[Data below]

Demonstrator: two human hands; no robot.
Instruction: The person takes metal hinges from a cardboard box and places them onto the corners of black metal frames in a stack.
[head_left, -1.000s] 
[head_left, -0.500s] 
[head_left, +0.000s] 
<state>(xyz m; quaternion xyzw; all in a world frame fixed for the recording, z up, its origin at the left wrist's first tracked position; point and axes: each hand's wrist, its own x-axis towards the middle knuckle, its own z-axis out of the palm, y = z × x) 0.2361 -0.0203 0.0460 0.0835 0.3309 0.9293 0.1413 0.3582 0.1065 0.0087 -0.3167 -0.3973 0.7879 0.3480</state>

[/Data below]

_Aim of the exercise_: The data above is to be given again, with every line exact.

_Task result_:
Demonstrator: two human hands; no robot.
Instruction: The person takes metal hinges from a cardboard box and places them onto the corners of black metal frames in a stack.
[head_left, -1.000s] 
[head_left, -0.500s] 
[head_left, +0.000s] 
<state>(xyz m; quaternion xyzw; all in a world frame fixed for the recording, z up, its origin at the left wrist's first tracked position; point and axes: each hand's wrist, its own x-axis towards the middle knuckle, its own z-axis out of the palm, y = z × x) 0.2361 -0.0203 0.0460 0.0835 0.3309 0.9293 0.1413 0.3582 0.1065 0.0087 -0.3167 -0.3973 0.7879 0.3480</state>

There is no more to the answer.